# What is required
Copy the listing out in full. Keep every word as it is.

# Dataset extract

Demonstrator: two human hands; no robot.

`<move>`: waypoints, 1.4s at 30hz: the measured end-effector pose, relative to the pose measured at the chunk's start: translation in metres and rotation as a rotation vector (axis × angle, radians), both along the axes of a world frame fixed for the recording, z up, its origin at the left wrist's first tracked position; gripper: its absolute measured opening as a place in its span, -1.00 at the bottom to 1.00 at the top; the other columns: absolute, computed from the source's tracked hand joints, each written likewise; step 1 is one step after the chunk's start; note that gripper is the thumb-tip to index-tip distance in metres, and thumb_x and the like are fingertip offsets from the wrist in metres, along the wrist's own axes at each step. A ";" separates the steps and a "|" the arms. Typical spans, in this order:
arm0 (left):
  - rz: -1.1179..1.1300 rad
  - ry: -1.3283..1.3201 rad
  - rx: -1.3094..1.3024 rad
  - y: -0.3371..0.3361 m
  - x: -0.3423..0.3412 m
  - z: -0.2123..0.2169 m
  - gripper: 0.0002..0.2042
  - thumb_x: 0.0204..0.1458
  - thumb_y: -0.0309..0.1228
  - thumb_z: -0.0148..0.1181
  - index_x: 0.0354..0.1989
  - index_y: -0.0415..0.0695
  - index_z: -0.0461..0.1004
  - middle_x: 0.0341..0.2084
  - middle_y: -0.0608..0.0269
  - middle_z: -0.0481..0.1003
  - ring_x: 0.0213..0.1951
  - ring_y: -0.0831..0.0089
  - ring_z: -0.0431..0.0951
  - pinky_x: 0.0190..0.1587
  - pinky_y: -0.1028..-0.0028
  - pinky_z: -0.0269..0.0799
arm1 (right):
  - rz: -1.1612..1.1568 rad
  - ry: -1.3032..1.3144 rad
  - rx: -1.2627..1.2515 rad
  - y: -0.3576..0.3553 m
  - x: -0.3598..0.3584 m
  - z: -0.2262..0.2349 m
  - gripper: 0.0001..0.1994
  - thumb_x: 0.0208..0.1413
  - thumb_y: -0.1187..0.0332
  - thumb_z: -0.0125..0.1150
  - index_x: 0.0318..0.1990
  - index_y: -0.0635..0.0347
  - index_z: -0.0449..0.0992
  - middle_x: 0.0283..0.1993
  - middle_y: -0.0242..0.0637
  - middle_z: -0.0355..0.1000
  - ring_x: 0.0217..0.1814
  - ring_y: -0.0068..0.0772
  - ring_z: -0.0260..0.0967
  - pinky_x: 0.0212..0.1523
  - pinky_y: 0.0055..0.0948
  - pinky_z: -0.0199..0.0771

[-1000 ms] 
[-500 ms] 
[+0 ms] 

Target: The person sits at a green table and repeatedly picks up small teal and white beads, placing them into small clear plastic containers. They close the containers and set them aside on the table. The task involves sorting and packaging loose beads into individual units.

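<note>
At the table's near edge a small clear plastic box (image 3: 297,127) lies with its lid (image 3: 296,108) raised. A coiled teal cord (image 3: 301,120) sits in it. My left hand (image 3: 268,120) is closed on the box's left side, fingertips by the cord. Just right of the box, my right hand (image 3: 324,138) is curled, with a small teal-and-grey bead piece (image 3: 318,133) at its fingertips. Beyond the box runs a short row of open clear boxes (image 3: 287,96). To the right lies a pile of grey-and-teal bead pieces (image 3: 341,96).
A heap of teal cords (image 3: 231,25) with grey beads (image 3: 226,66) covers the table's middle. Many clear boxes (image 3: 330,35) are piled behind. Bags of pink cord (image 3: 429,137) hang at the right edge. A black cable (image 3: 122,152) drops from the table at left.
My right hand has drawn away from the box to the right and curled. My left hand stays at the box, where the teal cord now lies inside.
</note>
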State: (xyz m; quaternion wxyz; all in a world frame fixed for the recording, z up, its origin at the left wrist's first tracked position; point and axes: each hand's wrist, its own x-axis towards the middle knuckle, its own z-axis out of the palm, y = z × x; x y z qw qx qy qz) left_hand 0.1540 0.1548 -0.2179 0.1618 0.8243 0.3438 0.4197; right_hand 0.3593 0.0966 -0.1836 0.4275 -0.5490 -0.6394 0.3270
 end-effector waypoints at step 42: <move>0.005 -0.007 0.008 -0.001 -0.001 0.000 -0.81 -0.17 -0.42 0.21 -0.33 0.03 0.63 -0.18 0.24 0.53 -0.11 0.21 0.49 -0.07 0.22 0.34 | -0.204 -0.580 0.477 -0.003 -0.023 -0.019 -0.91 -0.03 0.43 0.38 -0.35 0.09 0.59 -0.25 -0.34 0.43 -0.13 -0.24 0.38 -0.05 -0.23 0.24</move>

# Exercise result
Demonstrator: two human hands; no robot.

`<move>`: waypoints, 1.4s at 30hz: the measured end-effector pose, relative to the pose measured at the chunk's start: translation in metres and rotation as a rotation vector (axis × angle, radians), both along the axes of a world frame fixed for the recording, z up, its origin at the left wrist's first tracked position; gripper: its absolute measured opening as a place in its span, -1.00 at the bottom to 1.00 at the top; the other columns: absolute, computed from the source's tracked hand joints, each written likewise; step 1 is one step after the chunk's start; note that gripper is the thumb-tip to index-tip distance in metres, and thumb_x and the like are fingertip offsets from the wrist in metres, along the wrist's own axes at each step. A ";" separates the steps and a "|" the arms. Typical spans, in this order:
arm0 (left):
  - rz: -1.1179..1.1300 rad
  - ry: -1.3283..1.3201 rad
  - rx: -1.3094..1.3024 rad
  - y: -0.3371..0.3361 m
  - x: -0.3423..0.3412 m
  - z: -0.2123..0.2169 m
  - gripper: 0.0002..0.2042
  - thumb_x: 0.0204..0.1458
  - thumb_y: -0.0309..0.1228
  - thumb_z: -0.0148..0.1181
  - index_x: 0.0354..0.1989
  - index_y: -0.0415..0.0695
  - index_z: -0.0461..0.1004
  - middle_x: 0.0341..0.2084
  - middle_y: -0.0608..0.0269
  - middle_z: -0.0481..0.1003
  - ring_x: 0.0213..0.1951
  - ring_y: -0.0831..0.0089
  - ring_z: -0.0431..0.0951
  - pinky_x: 0.0190..0.1587
  - pinky_y: -0.1028..-0.0028
  - pinky_z: -0.0269..0.0799
arm1 (right):
  - rz: -1.1612..1.1568 rad
  - ry: -1.3032..1.3144 rad
  - rx: -1.2627..1.2515 rad
  - y: -0.3576..0.3553 m
  - x: -0.3598..0.3584 m
  - z: -0.2262..0.2349 m
  - gripper: 0.0001..0.1994
  - thumb_x: 0.0208..0.1413
  - thumb_y: -0.1187..0.0332
  - thumb_z: -0.0125..0.1150
  - index_x: 0.0318..0.1990
  - index_y: -0.0635..0.0347
  - index_z: -0.0449..0.0992
  - middle_x: 0.0283..0.1993
  - middle_y: -0.0242..0.0637
  - middle_z: -0.0355..0.1000
  - ring_x: 0.0217..0.1814
  - ring_y: -0.0068..0.0772
  - ring_z: -0.0260..0.0967
  - pinky_x: 0.0212..0.1523
  - pinky_y: 0.0055..0.0948
  - pinky_z: -0.0199..0.0771

[-1000 ms] 
[-500 ms] 
[+0 ms] 

Target: The person sits at a green table and repeatedly picks up small teal and white beads, placing them into small clear plastic containers. They close the containers and set them aside on the table. The task involves sorting and packaging loose beads into individual units.

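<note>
At the table's near edge a small clear plastic box (image 3: 297,127) lies with its lid (image 3: 296,108) raised. A coiled teal cord (image 3: 301,120) sits in it. My left hand (image 3: 268,120) is closed on the box's left side, fingertips by the cord. Just right of the box, my right hand (image 3: 324,138) is curled, with a small teal-and-grey bead piece (image 3: 318,133) at its fingertips. Beyond the box runs a short row of open clear boxes (image 3: 287,96). To the right lies a pile of grey-and-teal bead pieces (image 3: 341,96).
A heap of teal cords (image 3: 231,25) with grey beads (image 3: 226,66) covers the table's middle. Many clear boxes (image 3: 330,35) are piled behind. Bags of pink cord (image 3: 429,137) hang at the right edge. A black cable (image 3: 122,152) drops from the table at left.
My right hand has drawn away from the box to the right and curled. My left hand stays at the box, where the teal cord now lies inside.
</note>
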State: (xyz m; quaternion wxyz; all in a world frame fixed for the recording, z up, its origin at the left wrist's first tracked position; point and axes: each hand's wrist, its own x-axis towards the middle knuckle, its own z-axis out of the palm, y = z × x; x y z qw qx qy qz) left_hand 0.1540 0.1548 -0.2179 0.1618 0.8243 0.3438 0.4197; right_hand 0.3593 0.0966 -0.1836 0.4275 -0.5490 -0.6394 0.3270
 end-effector waypoints at step 42: <move>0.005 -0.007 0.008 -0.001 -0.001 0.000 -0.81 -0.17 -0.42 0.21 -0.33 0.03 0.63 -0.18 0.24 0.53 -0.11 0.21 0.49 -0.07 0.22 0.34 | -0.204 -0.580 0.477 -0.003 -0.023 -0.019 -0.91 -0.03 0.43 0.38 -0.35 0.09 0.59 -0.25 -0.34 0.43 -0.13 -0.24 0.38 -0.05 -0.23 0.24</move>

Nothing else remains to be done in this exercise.